- _Task objective_
Pull out each line of the records holding the string "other".
----- Supplied material -----
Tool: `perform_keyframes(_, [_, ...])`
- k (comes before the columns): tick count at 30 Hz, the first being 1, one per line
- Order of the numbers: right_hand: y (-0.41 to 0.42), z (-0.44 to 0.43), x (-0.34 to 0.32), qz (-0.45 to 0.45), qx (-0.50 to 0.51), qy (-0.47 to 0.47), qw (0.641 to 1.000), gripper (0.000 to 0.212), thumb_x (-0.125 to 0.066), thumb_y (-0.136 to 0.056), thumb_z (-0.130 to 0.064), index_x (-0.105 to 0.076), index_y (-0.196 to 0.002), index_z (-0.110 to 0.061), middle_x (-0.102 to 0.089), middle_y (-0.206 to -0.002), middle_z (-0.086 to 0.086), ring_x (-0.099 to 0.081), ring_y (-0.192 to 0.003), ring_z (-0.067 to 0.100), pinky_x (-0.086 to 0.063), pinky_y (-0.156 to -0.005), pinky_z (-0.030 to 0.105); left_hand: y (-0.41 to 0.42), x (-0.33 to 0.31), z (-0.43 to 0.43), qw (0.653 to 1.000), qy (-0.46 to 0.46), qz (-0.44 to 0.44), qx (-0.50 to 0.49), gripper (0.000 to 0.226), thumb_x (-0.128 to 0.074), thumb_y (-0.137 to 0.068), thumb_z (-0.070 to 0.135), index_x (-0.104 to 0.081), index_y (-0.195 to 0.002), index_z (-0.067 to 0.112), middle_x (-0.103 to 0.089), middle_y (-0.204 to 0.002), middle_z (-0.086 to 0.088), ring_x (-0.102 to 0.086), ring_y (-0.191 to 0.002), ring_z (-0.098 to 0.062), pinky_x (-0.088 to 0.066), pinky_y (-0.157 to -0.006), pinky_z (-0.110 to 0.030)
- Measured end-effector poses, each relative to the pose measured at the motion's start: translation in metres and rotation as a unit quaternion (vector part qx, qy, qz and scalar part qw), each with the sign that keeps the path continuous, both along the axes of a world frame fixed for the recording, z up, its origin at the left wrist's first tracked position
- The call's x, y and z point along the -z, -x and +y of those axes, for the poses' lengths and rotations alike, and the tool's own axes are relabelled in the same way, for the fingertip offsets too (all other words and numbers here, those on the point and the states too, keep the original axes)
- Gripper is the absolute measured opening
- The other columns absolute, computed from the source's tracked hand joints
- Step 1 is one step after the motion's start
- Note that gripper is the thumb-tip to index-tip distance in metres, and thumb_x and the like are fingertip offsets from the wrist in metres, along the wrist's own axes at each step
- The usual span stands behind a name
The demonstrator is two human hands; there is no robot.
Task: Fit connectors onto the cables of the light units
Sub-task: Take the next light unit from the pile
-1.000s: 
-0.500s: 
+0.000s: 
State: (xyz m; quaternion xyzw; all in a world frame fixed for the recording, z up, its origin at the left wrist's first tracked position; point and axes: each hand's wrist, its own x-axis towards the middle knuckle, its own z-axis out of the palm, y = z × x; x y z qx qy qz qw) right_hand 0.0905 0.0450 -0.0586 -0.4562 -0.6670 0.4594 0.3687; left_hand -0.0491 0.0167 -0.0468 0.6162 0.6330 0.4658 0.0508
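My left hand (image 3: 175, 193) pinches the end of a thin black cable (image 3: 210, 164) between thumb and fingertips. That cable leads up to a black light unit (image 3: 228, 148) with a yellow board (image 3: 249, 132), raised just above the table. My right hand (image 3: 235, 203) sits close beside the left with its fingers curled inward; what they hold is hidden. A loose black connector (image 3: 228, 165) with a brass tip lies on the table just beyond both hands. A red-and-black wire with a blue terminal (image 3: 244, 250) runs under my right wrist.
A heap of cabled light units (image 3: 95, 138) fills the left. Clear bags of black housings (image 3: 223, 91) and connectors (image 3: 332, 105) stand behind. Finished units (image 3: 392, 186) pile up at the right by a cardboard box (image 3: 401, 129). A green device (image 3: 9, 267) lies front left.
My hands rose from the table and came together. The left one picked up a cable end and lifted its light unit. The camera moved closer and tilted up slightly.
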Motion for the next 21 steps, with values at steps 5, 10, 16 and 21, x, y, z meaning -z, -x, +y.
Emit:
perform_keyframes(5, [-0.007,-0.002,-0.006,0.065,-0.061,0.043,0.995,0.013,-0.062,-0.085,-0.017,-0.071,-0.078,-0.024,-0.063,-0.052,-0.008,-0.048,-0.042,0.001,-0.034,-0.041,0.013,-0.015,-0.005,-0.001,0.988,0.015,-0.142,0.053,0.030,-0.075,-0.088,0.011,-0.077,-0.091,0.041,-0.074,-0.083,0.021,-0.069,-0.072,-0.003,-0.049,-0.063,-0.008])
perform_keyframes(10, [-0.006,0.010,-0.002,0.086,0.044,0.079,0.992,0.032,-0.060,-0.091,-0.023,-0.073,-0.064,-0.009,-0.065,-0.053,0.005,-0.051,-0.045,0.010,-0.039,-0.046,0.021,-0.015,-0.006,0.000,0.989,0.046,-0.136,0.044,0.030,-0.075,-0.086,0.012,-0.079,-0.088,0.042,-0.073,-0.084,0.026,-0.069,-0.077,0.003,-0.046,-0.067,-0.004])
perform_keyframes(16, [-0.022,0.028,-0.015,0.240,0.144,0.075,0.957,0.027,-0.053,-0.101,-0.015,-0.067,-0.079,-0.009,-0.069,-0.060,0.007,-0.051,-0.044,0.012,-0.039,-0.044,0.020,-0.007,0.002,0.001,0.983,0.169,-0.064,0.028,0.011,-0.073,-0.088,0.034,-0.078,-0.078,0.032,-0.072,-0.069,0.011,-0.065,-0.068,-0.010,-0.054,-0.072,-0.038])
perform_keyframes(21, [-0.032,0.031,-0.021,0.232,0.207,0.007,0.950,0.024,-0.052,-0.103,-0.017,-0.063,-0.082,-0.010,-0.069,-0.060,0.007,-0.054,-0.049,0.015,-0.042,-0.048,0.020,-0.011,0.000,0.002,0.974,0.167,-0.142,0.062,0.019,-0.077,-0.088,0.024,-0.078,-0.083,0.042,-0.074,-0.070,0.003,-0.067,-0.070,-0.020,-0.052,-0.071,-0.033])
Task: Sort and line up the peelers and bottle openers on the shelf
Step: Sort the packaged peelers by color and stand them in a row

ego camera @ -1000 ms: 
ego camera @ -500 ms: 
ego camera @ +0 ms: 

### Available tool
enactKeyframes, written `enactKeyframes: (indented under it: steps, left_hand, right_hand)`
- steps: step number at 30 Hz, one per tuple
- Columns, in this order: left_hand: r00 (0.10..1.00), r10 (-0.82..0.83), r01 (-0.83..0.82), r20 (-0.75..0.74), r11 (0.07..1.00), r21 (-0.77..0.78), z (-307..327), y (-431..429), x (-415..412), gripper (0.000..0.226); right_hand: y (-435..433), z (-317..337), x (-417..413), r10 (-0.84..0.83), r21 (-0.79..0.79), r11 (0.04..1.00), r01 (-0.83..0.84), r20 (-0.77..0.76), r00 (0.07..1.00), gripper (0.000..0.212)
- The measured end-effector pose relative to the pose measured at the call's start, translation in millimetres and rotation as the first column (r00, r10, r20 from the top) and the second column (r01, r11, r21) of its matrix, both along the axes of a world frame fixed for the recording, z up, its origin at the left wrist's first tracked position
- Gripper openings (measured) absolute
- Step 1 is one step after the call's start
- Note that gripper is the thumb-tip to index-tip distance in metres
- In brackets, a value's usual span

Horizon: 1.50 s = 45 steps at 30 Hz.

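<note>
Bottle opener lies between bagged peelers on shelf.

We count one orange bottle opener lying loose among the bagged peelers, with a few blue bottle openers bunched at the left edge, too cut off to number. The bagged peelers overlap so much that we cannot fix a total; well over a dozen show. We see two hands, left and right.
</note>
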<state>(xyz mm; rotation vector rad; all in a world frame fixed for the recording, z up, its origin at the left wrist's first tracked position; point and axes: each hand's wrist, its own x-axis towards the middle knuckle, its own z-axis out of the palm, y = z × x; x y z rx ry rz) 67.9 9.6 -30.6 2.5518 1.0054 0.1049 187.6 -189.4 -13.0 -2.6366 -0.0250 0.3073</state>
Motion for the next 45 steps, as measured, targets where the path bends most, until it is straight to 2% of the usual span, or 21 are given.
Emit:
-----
- _Solution to this exercise_
- The call's x, y and z point along the -z, -x and +y of those axes, for the poses' lengths and rotations alike, and the tool's own axes are relabelled in the same way, for the fingertip offsets too (all other words and numbers here, those on the point and the states too, keep the original axes)
- The other columns absolute, computed from the source's tracked hand joints

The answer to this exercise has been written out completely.